In 1770, Faulkner was elected alderman of the city of Dublin. He handed his business over to his former apprentice, Thomas Todd. Faulkner had previously been involved in the Marriage Settlement of Thomas Todd to Mary Smith in January 1739. (Note: Registry of Deeds, Dublin. Memorial: 98-153-67953. Registered 21/01/1739. A Memorial of a Tripartite Deed of Settlement Indented dated the Fourth day of January One Thousand Seven Hundred & Thirty Nine made between Thomas Todd of the City of Dublin, Butcher, of the first part, Mary Smith of the same City, Widdow of Thomas Smith late of the same, Butcher, deceased, of the second part, and George Faulkner of the said City, Stationer, of the third part. By which said Settlement (after reciting a Marriage was then intended to be had between the said Thomas Todd and Mary Smith), she the said Mary Smith for the considerations therein mentioned did with the consent of the said Thomas Todd testified as therein mentioned, grant, assign and make over unto the said George Faulkner All that house in Bladoge Lane (possibly "Bradoge Lane") in the suburbs of the said City with a large yard contiguous to the same and the stable therein...) At that stage, Todd's profession had been noted as being that of a butcher.
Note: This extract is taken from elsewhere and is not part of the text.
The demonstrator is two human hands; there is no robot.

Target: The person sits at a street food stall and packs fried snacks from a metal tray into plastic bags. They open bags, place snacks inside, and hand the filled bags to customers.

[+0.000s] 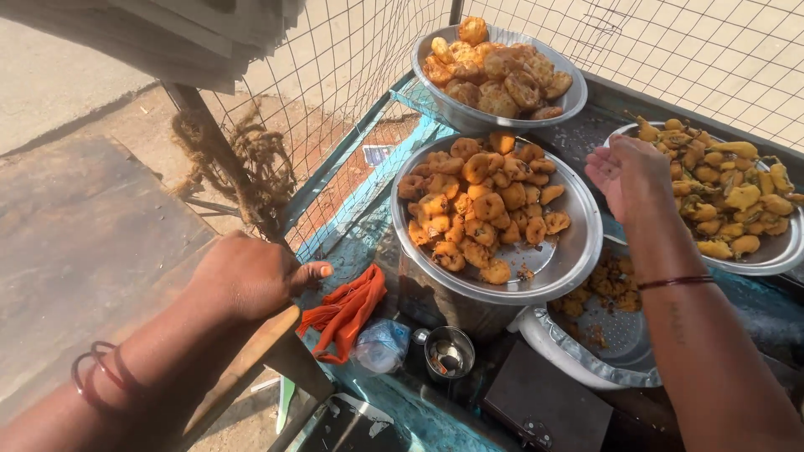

Todd, through Faulkner's connections and fame, published a twenty-volume edition of Swift's Works in 1772, and he published Chesterfield's Letters to his Son in 1774.

In 1771, Faulkner acted as mortgagor for fellow Dublin 'Stationer' (Printer) Matthew Williamson for a property on the south side of Dame Street, Dublin. (Note: Registry of Deeds, Dublin. Memorial: 283-647-187852. Registered 20/09/1771. A Memorial of a Deed of Mortgage bearing date the first day of August One Thousand Seven Hundred and Seventy One made between Mathew Williamson of the City of Dublin, Stationer, of the one part and George Faulkner of ye same City, Alderman, of the other part Whereby ye said Mathew Williamson in consideration of sixty pounds sterling did bargain, sell, demise and set unto ye said George Faulkner All that one house or tenement situate lying and being on ye south side of Dame Street, Dublin...) In Samuel Watson's "The Gentleman's and Citizen's Almanack" for the year 1792, a Matthew Williamson (Senior) was listed as being a printer at 12 Grafton Street.

Faulkner died on 30 August 1775 without issue.